EXERCISE OBJECTIVE -
Using the material below, return exactly the lines between the one holding "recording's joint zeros" and the one holding "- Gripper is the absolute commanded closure", inclusive, and no others.

DATA FOR REVIEW -
=== Begin Enclosure ===
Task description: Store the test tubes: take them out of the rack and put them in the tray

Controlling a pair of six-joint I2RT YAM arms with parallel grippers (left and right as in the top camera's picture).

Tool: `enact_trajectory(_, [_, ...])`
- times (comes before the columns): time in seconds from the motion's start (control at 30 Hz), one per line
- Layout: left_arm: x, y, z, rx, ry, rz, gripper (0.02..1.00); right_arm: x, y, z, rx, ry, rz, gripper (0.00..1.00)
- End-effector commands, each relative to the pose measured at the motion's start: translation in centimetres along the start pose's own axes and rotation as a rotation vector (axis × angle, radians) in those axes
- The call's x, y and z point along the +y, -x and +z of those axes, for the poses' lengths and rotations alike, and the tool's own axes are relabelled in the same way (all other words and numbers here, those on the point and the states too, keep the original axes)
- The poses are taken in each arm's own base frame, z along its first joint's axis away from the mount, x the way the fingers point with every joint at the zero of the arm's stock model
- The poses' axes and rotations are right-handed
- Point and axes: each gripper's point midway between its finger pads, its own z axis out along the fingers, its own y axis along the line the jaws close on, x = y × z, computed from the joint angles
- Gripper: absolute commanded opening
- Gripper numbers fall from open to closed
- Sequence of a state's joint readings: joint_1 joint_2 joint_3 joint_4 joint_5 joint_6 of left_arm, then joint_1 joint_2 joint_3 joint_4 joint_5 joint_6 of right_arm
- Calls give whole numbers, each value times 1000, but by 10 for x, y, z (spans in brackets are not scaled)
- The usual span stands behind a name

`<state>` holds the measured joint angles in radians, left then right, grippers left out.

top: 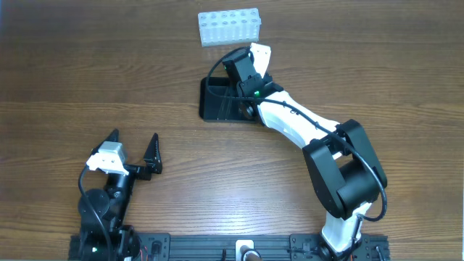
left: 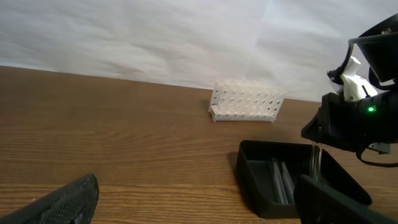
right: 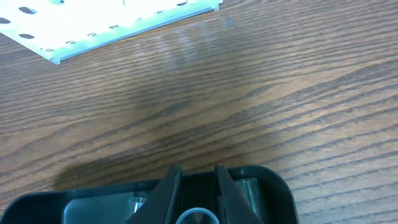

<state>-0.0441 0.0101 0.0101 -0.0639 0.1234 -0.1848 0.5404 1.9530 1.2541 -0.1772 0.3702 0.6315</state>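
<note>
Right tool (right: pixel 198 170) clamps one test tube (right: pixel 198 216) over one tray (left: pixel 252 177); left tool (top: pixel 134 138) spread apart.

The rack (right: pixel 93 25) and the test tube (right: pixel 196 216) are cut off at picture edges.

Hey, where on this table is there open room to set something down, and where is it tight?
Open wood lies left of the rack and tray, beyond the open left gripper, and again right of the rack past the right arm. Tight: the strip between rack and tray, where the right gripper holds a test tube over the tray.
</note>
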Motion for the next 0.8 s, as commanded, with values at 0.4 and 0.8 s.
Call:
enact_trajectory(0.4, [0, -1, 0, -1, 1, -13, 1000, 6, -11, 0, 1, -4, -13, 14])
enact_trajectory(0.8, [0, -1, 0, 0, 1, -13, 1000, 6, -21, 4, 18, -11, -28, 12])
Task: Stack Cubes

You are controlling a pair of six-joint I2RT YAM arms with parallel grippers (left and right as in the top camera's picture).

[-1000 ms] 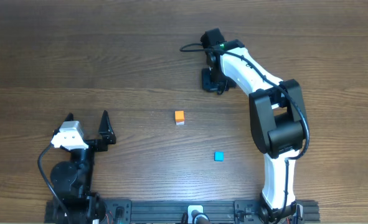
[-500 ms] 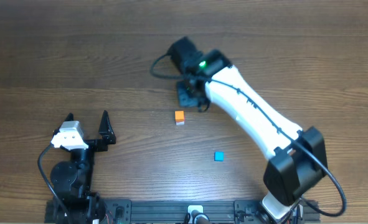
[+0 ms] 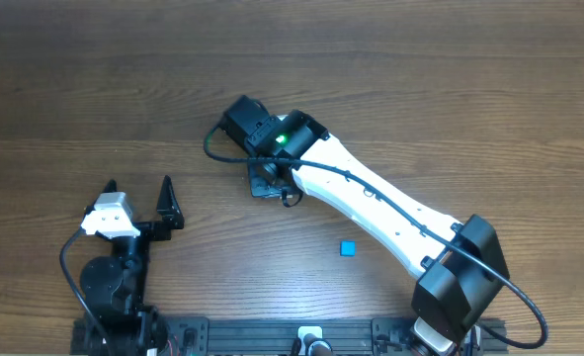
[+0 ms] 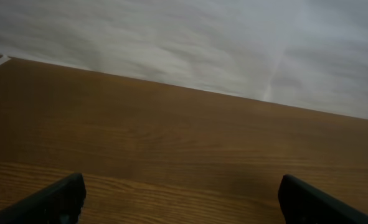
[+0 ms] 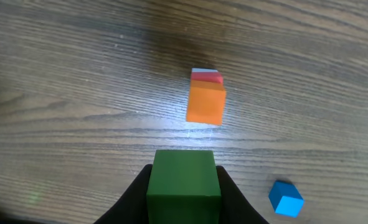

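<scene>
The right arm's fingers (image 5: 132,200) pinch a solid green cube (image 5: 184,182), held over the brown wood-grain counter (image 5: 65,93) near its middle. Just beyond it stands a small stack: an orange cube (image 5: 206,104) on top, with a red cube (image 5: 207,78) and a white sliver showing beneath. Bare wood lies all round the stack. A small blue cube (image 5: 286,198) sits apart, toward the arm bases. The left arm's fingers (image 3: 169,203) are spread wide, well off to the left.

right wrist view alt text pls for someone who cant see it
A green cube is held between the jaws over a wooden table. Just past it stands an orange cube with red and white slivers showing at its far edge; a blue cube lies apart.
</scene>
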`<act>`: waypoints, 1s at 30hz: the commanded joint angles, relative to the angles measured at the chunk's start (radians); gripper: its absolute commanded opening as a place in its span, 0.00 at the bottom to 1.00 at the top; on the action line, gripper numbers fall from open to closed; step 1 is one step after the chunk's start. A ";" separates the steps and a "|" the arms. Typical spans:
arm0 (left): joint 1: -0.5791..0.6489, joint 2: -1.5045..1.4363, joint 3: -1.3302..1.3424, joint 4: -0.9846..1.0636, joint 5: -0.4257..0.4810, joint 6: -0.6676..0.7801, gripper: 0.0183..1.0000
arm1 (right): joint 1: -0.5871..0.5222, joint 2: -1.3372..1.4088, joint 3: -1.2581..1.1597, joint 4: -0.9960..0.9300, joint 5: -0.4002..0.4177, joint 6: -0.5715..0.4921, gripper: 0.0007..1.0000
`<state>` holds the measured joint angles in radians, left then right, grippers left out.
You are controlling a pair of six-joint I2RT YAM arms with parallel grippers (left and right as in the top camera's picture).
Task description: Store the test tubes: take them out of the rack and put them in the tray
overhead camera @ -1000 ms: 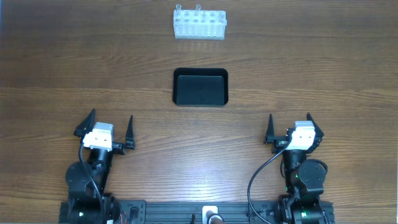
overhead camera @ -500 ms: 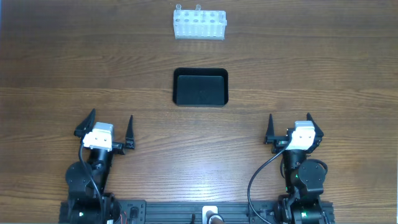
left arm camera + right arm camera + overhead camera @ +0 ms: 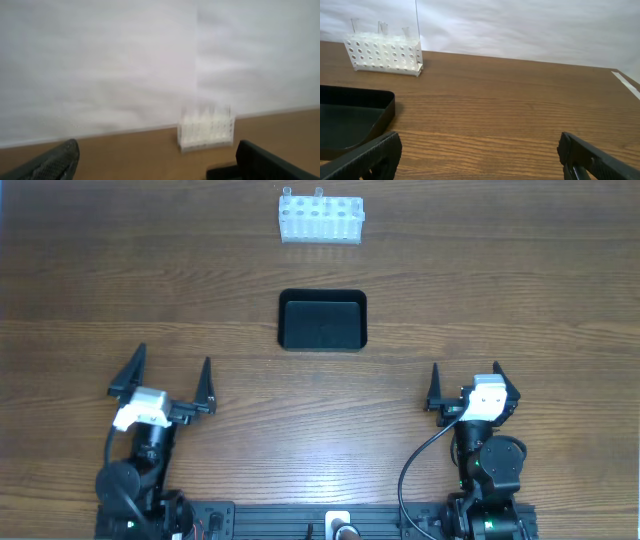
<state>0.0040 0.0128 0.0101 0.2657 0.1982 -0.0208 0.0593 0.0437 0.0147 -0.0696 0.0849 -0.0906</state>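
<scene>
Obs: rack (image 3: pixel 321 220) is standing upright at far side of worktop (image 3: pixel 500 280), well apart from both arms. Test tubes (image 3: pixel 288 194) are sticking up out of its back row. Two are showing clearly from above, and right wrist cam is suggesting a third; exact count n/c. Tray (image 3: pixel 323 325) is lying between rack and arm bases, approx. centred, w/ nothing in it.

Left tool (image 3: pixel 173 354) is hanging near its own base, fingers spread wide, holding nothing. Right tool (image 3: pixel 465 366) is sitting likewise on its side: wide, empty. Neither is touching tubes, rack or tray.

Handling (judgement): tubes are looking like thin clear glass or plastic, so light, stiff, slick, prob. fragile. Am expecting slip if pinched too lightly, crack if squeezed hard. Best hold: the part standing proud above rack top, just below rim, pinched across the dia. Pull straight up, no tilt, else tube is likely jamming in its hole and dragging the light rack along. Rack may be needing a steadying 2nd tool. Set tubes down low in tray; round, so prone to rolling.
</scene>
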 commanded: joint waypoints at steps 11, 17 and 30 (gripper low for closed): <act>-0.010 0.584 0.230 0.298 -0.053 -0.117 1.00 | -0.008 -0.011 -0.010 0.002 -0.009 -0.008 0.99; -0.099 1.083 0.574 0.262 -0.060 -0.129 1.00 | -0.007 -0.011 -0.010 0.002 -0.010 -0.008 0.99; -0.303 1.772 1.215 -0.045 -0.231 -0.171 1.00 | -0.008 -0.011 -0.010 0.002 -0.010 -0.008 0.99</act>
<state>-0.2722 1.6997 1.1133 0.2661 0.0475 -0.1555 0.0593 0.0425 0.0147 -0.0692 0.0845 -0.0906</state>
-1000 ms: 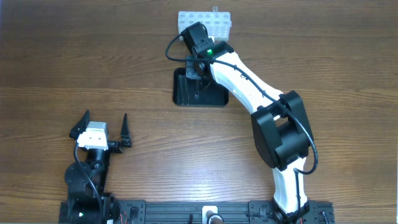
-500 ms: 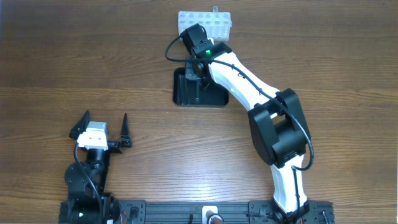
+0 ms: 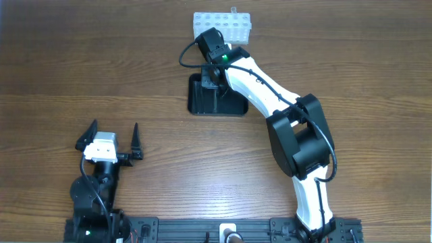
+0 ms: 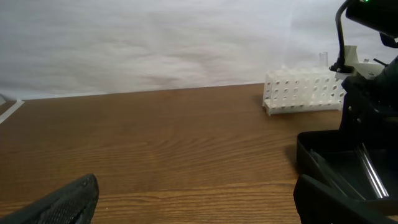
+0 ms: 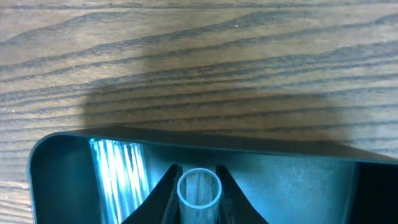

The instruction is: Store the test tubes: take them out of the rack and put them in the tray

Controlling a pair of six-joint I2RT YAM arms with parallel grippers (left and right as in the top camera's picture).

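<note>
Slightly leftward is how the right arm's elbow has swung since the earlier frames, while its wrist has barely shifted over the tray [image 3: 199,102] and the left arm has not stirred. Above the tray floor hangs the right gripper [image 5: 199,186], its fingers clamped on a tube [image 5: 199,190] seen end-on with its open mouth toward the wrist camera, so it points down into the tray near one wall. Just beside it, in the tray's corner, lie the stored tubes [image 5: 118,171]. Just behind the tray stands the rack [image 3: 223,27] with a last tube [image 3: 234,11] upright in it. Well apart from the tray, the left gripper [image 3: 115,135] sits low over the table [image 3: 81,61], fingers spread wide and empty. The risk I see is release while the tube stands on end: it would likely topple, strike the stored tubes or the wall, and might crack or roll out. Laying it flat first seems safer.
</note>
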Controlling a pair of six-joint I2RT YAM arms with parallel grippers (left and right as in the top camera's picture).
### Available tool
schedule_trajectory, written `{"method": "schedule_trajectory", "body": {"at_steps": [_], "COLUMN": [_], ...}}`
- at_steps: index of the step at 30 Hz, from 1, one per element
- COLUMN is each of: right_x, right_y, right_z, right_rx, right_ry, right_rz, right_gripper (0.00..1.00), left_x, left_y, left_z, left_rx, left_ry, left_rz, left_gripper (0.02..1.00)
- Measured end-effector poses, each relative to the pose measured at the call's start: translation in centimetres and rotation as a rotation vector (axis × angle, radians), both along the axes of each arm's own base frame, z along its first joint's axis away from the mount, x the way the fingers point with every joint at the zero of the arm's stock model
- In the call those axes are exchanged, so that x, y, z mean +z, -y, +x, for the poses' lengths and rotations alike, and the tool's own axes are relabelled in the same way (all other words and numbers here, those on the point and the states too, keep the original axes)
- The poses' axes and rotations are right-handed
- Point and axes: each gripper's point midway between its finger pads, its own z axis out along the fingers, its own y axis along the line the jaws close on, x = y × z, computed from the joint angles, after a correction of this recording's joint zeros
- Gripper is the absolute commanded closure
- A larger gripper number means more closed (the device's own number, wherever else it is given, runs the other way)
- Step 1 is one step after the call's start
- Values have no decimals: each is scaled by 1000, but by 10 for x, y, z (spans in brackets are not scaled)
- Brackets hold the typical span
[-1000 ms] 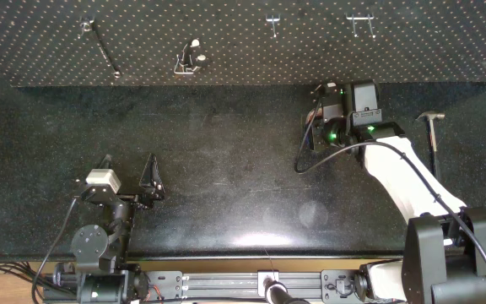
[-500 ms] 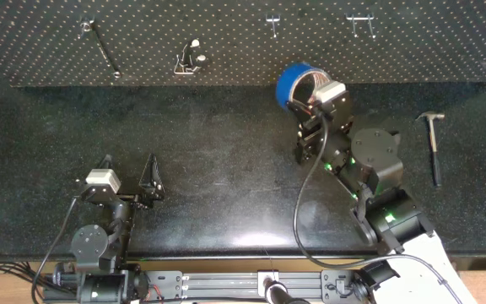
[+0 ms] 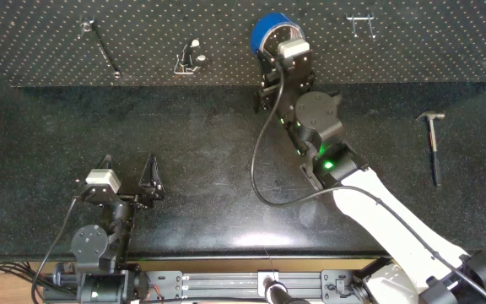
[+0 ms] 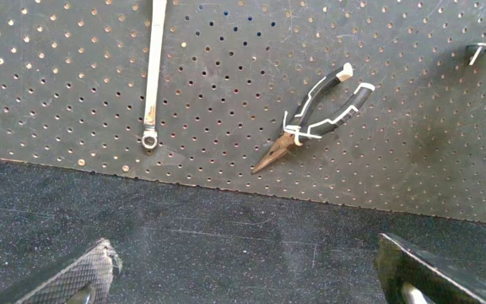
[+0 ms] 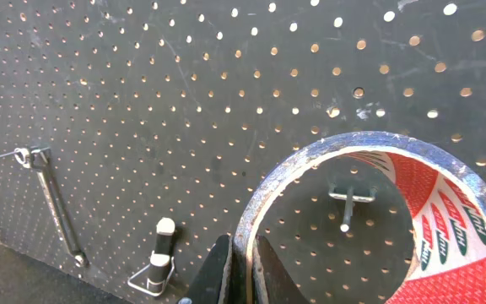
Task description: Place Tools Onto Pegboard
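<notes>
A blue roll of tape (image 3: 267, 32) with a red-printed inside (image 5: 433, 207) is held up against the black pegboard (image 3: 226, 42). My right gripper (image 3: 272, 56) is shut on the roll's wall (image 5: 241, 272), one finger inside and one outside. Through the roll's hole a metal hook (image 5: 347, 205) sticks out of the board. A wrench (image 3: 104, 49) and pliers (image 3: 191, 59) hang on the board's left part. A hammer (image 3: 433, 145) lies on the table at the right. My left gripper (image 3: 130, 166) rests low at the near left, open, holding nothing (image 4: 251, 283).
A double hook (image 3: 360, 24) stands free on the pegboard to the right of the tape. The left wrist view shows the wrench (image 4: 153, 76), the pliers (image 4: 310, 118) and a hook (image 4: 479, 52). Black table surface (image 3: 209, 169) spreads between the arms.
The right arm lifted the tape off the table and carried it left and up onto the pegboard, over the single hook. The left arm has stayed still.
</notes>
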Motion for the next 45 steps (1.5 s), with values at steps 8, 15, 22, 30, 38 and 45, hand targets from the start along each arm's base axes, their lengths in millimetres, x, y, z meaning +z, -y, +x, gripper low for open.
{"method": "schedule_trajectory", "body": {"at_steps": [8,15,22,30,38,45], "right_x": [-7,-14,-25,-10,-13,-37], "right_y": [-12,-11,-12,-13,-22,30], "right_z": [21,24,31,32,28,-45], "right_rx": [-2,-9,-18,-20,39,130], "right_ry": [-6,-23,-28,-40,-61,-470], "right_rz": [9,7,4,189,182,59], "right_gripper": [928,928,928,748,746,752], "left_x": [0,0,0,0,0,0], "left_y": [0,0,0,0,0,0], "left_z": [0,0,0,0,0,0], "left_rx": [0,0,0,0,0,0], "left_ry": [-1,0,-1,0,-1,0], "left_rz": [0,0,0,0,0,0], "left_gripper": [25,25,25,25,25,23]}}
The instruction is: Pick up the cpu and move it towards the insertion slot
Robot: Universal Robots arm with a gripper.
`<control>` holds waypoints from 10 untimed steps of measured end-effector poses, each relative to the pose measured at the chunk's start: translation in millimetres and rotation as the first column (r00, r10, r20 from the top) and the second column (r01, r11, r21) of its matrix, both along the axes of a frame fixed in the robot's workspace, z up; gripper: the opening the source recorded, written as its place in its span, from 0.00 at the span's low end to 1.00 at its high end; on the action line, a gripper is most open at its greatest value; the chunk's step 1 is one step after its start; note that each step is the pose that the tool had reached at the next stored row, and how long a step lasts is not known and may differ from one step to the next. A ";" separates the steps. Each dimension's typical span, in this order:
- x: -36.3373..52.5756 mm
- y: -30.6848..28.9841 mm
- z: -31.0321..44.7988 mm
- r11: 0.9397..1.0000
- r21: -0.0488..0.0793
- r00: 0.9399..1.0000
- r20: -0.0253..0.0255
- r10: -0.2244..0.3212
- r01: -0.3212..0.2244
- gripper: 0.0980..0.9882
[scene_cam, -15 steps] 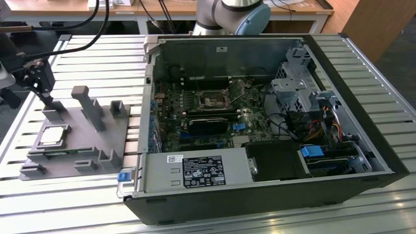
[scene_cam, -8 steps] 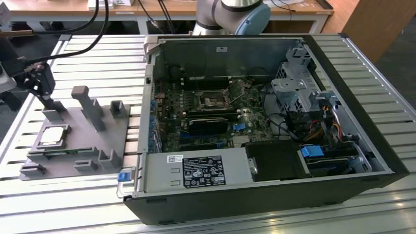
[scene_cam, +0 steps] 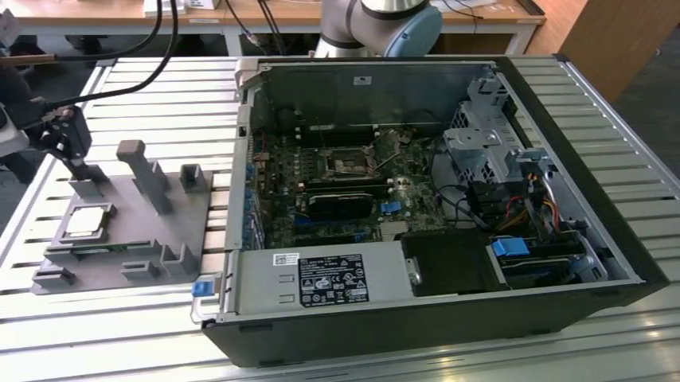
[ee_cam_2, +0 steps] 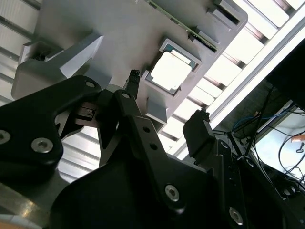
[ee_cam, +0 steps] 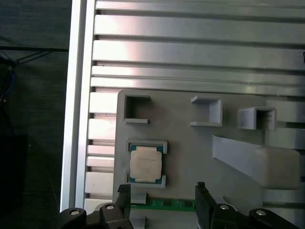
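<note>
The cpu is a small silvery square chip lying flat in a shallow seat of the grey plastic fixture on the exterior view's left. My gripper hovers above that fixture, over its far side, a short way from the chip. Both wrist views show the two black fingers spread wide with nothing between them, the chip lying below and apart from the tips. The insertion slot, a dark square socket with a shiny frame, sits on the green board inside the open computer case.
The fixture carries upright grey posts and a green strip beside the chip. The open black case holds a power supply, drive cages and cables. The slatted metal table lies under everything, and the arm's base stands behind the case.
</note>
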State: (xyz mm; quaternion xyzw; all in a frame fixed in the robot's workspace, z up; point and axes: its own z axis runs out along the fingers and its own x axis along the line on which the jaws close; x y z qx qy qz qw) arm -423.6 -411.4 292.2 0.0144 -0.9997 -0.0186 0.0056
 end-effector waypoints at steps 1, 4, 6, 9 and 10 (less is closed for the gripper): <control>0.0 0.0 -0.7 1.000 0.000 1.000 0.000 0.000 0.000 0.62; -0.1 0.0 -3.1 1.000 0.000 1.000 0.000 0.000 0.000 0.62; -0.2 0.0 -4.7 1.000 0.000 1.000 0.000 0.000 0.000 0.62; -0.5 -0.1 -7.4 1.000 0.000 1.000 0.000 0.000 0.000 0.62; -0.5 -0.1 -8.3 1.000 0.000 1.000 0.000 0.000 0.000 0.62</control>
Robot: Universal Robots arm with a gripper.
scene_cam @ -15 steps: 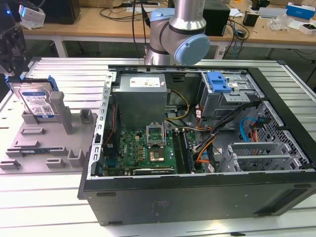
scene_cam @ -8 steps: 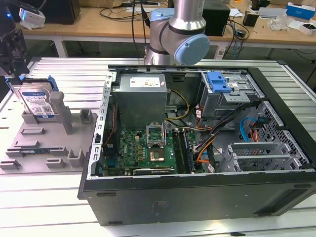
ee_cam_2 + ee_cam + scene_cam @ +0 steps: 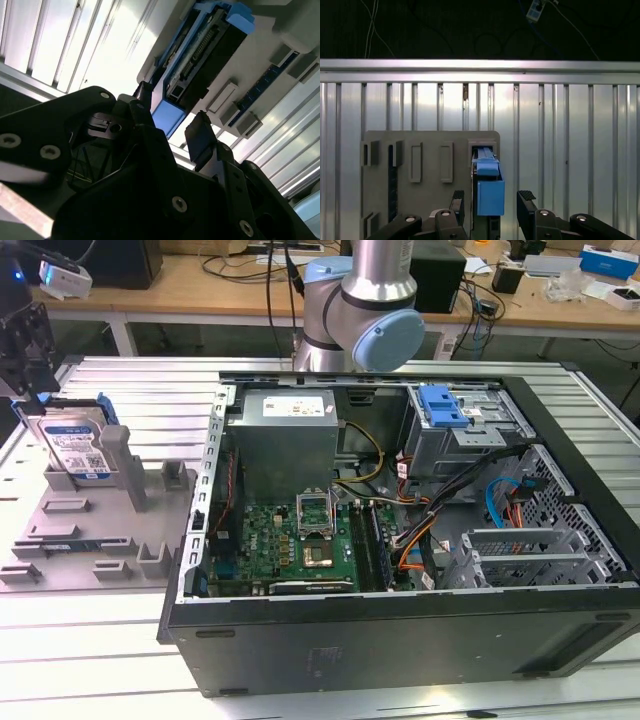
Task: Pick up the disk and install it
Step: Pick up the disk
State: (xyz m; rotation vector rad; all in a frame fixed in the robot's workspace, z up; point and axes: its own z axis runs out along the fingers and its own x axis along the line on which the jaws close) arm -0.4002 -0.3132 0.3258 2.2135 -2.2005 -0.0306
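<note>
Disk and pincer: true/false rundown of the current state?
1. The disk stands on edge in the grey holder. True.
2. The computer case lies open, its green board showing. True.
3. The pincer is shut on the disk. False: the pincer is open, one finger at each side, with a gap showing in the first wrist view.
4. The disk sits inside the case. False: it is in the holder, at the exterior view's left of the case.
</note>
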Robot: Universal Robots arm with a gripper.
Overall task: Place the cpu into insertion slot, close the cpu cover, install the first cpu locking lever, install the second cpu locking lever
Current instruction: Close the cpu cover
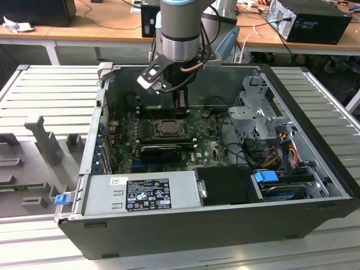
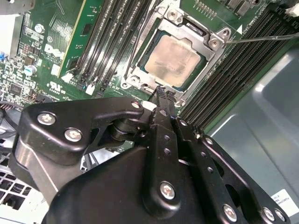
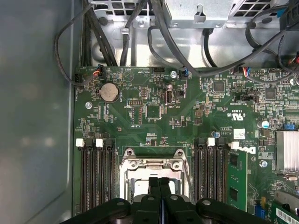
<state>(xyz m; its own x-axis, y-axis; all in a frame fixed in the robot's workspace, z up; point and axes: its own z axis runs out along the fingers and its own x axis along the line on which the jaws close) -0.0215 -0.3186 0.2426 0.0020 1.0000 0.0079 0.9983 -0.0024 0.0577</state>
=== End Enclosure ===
RESPONSE TO THIS EXERCISE -
- Point and axes: each gripper's point midway between its finger pads, its own z axis out along the fingers, its own y axis along the line the jaws close on, x = y × z, computed from the joint angles, after a correction of this recording's joint zeros
- Gripper is the absolute commanded closure

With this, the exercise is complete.